**WHAT TO WORK ON**
Stopping right after the line with "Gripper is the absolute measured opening", please reproduce the material below exactly from its first line.

**PROVIDED DATA**
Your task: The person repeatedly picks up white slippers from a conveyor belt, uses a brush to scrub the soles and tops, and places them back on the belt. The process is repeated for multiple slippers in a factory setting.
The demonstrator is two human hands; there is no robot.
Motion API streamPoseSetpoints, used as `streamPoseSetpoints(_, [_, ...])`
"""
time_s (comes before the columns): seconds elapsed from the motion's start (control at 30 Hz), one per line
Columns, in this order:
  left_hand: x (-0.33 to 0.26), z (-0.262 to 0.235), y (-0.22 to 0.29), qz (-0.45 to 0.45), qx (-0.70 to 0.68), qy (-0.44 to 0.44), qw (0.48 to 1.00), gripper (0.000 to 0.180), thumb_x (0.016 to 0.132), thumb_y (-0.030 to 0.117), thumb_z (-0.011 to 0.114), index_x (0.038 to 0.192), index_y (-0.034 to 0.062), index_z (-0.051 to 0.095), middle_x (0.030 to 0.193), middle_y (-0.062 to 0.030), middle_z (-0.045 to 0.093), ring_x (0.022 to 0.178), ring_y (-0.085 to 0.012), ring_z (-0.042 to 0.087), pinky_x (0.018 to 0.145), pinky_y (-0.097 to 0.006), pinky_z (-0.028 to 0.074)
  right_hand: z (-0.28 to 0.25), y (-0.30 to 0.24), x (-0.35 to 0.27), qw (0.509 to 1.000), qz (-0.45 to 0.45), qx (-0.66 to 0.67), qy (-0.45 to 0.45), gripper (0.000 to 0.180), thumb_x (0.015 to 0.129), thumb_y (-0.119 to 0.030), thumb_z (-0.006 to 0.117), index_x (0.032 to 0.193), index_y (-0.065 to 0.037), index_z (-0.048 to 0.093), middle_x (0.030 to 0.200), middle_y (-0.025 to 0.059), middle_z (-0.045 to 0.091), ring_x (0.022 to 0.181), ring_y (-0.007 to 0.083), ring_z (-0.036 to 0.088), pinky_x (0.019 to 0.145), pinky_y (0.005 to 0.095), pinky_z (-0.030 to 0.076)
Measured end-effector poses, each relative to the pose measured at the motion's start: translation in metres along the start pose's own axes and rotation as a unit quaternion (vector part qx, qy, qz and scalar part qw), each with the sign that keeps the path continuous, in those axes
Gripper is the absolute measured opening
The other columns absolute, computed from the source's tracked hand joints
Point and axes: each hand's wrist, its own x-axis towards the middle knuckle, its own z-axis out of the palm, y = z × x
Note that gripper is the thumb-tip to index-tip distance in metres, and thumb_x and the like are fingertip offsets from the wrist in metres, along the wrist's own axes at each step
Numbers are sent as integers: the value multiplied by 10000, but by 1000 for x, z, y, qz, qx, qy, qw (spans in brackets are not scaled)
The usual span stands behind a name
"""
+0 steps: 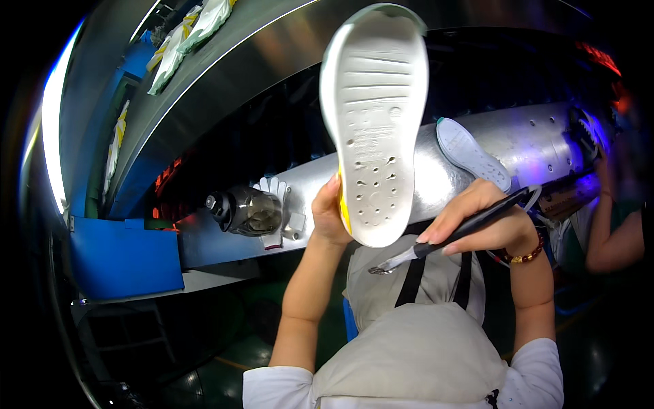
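Metal bench (310,178) behind held sole (375,140), bottle (253,213), glove (273,185)

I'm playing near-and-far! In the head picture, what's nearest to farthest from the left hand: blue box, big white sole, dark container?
1. Big white sole: held in the left hand.
2. Dark container: left of the hand.
3. Blue box: farther left.
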Motion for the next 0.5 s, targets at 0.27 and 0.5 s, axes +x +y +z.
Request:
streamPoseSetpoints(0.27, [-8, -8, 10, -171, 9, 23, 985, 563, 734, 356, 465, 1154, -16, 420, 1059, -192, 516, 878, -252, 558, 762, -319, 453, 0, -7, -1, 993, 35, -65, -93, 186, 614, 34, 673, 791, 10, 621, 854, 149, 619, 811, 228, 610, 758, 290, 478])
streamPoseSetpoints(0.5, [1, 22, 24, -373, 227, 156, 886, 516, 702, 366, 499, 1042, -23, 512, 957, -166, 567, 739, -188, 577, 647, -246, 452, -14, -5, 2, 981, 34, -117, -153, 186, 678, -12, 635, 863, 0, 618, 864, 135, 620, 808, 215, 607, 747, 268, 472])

**EXERCISE OUTPUT**
Your task: The person repeatedly picks up white slippers from a conveyor belt, uses a brush to scrub the soles and tops, and places them back on the belt. The process is repeated for multiple slippers in a factory setting.
The demonstrator is two human hands; there is no robot.
Motion API streamPoseSetpoints, used as `streamPoseSetpoints(_, [_, ...])`
"""
time_s (comes before the columns): seconds elapsed from the motion's start (control at 30 Hz), one per line
Columns, in this order:
  left_hand: x (-0.33 to 0.26), z (-0.262 to 0.235), y (-0.22 to 0.29), qz (-0.45 to 0.45), qx (-0.70 to 0.68), qy (-0.44 to 0.44), qw (0.48 to 1.00), gripper (0.000 to 0.180), thumb_x (0.016 to 0.132), thumb_y (-0.030 to 0.117), thumb_z (-0.011 to 0.114), index_x (0.038 to 0.192), index_y (-0.034 to 0.062), index_z (-0.051 to 0.095), middle_x (0.030 to 0.193), middle_y (-0.062 to 0.030), middle_z (-0.045 to 0.093), ring_x (0.022 to 0.178), ring_y (-0.085 to 0.012), ring_z (-0.042 to 0.087), pinky_x (0.018 to 0.145), pinky_y (-0.097 to 0.006), pinky_z (-0.028 to 0.074)
  right_hand: z (-0.28 to 0.25), y (-0.30 to 0.24), x (-0.35 to 0.27), qw (0.509 to 1.000), qz (-0.45 to 0.45), qx (-0.66 to 0.67), qy (-0.45 to 0.45), gripper (0.000 to 0.180), thumb_x (0.015 to 0.129), thumb_y (-0.119 to 0.030), thumb_z (-0.006 to 0.117), index_x (0.032 to 0.193), index_y (-0.065 to 0.037), index_z (-0.048 to 0.093), middle_x (0.030 to 0.200), middle_y (-0.025 to 0.059), middle_z (-0.045 to 0.091), ring_x (0.022 to 0.181), ring_y (-0.007 to 0.083), ring_z (-0.036 to 0.088), pinky_x (0.019 to 0.145), pinky_y (0.005 to 0.095), pinky_z (-0.030 to 0.076)
Measured end-effector poses, each relative to the pose measured at the motion's start: translation in metres along the start pose's own axes and rotation as a unit quaternion (vector part qx, qy, qz and scalar part qw), each with the sign that keeps the path continuous, in those axes
Gripper is the absolute measured opening

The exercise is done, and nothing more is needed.